##### Records to process
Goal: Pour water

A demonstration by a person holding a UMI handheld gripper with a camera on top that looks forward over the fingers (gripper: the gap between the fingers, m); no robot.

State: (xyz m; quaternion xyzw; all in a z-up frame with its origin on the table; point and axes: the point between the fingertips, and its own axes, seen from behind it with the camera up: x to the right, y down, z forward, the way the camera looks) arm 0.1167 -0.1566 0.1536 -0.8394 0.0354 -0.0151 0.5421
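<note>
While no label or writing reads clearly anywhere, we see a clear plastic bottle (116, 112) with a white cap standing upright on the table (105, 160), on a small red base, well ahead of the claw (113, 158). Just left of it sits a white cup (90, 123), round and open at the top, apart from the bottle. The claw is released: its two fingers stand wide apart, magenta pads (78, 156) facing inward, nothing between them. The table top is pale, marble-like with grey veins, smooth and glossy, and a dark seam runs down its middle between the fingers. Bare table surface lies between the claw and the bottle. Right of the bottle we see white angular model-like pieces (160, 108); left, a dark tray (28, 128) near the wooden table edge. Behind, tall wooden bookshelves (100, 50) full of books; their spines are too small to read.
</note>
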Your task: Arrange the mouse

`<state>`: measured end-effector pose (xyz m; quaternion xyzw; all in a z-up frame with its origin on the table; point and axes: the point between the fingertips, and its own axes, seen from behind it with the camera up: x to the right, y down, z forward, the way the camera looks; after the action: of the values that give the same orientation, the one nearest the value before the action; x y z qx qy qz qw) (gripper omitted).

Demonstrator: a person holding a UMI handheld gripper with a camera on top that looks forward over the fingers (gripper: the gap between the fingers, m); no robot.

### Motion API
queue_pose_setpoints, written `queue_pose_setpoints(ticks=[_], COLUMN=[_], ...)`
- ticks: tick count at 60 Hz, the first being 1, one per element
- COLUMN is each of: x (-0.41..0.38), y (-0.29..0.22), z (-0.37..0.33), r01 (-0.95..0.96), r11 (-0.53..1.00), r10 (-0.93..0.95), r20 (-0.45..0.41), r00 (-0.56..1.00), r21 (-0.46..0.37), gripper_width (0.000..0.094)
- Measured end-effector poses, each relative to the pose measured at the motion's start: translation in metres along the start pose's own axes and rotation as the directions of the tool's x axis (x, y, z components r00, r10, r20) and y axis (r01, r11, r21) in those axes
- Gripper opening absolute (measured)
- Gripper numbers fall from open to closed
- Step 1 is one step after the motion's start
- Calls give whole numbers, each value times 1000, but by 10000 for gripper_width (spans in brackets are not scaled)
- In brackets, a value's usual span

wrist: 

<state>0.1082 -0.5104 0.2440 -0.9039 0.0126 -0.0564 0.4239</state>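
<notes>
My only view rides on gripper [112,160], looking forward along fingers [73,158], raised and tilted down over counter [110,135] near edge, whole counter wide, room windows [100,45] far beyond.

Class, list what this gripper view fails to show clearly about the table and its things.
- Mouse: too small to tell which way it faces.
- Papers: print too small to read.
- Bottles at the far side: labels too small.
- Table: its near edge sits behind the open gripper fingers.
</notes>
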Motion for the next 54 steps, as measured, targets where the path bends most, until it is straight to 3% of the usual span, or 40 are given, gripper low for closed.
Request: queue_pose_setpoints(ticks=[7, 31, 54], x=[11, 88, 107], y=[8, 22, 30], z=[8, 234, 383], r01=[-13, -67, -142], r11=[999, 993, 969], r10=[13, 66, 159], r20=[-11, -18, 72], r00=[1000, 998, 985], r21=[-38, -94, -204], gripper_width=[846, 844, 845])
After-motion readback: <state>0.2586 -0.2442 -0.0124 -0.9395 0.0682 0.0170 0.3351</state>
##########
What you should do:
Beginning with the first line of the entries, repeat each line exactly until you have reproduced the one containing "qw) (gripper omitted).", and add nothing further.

Expected answer:
Goal: Pour water

A demonstration by a person holding a UMI handheld gripper with a camera on top that looks forward over the fingers (gripper: the gap between the fingers, m); no robot.

State: (xyz m; quaternion xyzw; all in a z-up frame with its origin on the table; point and axes: the point between the fingertips, and its own axes, seen from behind it with the camera up: x to the right, y down, z forward, the way the camera looks) arm 0.1167 -0.1566 0.1536 -0.8394 0.0354 -0.0151 0.5421
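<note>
While no label or writing reads clearly anywhere, we see a clear plastic bottle (116, 112) with a white cap standing upright on the table (105, 160), on a small red base, well ahead of the claw (113, 158). Just left of it sits a white cup (90, 123), round and open at the top, apart from the bottle. The claw is released: its two fingers stand wide apart, magenta pads (78, 156) facing inward, nothing between them. The table top is pale, marble-like with grey veins, smooth and glossy, and a dark seam runs down its middle between the fingers. Bare table surface lies between the claw and the bottle. Right of the bottle we see white angular model-like pieces (160, 108); left, a dark tray (28, 128) near the wooden table edge. Behind, tall wooden bookshelves (100, 50) full of books; their spines are too small to read.
</note>
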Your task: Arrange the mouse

`<state>`: measured end-effector pose (xyz m; quaternion xyzw; all in a z-up frame with its origin on the table; point and axes: the point between the fingertips, and its own axes, seen from behind it with the camera up: x to the right, y down, z forward, the way the camera looks; after the action: of the values that give the same orientation, the one nearest the value before the action; x y z qx qy qz qw) (gripper omitted).

There's nothing more to this exercise.